I guess I find it odd because venerating the sun seems to be more of a pagan thing to do. Then again, many of the major religions have their roots in basic pagan-type festivals and practices, and have adopted some rituals along the way.
The whole process and all the calculations are quite elaborate — involving the vernal equinox, passages from the Talmud and the average air velocity of a unleavened matzo, I think — any of my Jewish friends, feel free to correct this poor gentile mensch in the comments.
Anyway, the general gist of it as I understand it (courtesy of Wikipedia and other more scholarly sources) is that the Sun has a 28-year cycle, and figuring that each year is 365.25 days long, it means that on Tuesday the Earth and Sun will be in the same exact position as when the world was originally created by God — not that anyone else was there to see it.

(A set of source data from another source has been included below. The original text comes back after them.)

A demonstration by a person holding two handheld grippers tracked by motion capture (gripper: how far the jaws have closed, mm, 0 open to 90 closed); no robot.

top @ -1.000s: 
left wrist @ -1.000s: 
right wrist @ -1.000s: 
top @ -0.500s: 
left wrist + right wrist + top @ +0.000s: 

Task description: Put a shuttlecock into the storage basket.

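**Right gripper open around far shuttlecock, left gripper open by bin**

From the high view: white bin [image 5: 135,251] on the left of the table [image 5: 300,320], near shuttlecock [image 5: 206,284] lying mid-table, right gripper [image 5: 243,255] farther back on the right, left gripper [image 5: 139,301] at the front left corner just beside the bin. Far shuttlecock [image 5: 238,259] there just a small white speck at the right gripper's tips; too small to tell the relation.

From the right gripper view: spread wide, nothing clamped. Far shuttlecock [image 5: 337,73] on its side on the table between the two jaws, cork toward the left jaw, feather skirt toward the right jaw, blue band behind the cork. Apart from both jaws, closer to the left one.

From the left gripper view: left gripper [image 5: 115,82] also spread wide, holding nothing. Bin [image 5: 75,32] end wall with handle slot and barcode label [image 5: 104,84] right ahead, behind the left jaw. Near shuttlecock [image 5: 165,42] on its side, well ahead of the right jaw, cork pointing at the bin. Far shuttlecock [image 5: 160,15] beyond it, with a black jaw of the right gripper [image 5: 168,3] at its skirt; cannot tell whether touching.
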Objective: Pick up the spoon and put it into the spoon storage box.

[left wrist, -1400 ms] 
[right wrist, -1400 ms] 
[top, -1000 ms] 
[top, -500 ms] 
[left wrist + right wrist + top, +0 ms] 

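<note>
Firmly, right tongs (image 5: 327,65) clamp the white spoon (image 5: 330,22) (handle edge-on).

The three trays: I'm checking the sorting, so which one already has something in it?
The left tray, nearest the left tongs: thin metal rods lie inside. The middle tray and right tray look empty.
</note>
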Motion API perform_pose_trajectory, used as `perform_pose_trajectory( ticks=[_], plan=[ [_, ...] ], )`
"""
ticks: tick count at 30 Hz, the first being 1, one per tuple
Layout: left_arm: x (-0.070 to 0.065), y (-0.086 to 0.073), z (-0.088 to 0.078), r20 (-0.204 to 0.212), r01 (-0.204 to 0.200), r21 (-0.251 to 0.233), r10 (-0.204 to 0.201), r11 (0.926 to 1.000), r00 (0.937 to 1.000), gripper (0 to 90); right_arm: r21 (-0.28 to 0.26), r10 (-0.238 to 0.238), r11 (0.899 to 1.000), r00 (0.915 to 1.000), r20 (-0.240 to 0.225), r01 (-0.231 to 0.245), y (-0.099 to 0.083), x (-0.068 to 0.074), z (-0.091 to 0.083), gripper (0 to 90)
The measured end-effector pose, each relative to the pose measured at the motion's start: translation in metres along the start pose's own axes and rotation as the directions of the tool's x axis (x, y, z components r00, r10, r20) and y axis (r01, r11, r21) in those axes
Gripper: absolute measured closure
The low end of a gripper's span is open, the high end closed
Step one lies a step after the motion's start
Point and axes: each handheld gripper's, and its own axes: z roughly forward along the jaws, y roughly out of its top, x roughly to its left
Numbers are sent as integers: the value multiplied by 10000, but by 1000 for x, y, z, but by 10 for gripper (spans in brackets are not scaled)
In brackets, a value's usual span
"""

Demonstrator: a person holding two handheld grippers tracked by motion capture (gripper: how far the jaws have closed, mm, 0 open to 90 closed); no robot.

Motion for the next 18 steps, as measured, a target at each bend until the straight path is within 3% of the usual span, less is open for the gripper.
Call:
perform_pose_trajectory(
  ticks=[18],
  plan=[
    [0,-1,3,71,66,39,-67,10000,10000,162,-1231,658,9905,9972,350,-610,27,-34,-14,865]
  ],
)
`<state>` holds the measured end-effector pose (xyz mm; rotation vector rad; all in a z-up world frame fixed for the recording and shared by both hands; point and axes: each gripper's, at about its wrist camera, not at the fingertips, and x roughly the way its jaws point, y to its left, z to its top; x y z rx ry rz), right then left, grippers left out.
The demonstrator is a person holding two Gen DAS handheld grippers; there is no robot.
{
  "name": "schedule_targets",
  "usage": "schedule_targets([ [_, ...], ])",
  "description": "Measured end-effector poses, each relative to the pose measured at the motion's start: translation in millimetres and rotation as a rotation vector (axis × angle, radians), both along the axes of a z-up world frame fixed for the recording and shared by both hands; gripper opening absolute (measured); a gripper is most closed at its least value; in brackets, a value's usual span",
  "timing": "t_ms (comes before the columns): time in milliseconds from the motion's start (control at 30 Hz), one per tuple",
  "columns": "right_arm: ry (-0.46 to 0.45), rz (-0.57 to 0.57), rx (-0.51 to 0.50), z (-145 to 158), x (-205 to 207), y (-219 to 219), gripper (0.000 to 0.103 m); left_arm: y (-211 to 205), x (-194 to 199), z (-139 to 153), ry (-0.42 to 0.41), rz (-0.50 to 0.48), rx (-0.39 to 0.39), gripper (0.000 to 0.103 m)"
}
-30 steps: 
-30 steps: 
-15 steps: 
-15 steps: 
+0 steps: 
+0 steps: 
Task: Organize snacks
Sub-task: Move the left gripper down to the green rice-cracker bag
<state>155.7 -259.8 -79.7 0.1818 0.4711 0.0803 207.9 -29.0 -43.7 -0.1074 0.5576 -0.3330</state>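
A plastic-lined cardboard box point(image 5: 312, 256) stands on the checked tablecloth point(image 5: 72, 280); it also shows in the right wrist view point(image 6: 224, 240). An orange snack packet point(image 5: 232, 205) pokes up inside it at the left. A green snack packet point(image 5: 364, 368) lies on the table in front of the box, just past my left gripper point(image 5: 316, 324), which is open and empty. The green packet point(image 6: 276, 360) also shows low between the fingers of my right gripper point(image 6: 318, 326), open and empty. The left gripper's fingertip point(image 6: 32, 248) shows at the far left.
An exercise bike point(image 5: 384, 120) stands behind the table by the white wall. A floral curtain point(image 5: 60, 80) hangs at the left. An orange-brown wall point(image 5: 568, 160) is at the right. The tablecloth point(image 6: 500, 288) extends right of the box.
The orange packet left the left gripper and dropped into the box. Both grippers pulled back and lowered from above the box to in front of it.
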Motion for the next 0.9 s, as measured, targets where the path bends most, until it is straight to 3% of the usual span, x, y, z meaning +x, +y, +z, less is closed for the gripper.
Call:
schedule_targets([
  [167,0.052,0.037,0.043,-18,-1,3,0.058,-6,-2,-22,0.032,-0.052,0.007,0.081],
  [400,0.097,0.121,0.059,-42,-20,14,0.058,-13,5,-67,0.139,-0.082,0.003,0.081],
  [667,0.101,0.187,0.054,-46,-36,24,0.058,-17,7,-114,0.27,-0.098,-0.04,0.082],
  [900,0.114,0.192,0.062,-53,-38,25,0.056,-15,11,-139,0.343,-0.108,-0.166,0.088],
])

The official blessing, as translated from Hebrew, basically says, “Blessed are you, Lord, our God, King of the Universe who makes the works of Creation,” and from what I read, is also the blessing used to celebrate other impressive natural events such as lightning, comets and Natalie Portman.
Anyway, I also think it’s interesting that the start/end of a 28-year cycle comes on the heels of a science-based 11-year solar cycle that is ending. It’s been an odd cycle because although this is a period when solar activity is usually less, for the past few years, there has been almost no sunspot activity. As a matter of fact, it’s been the least amount of sunspots recorded in over 60 years — although it’s not quite to level of the Maunder Minimum, a period of minimal sunspot activity that occurred from 1645 to 1710.
The Maunder Minimum time frame was also known as the “Little Ice Age,” and was marked by generally cooler temperatures around the globe, plus longer winters, more snow and cooler summers. Ugh!
Less sunspots = colder weather? But what about global warming? Or is all this perhaps nothing more than an inconvenient truth?
Well, if it works out so we can have better weather year-round, the Sun has my blessing!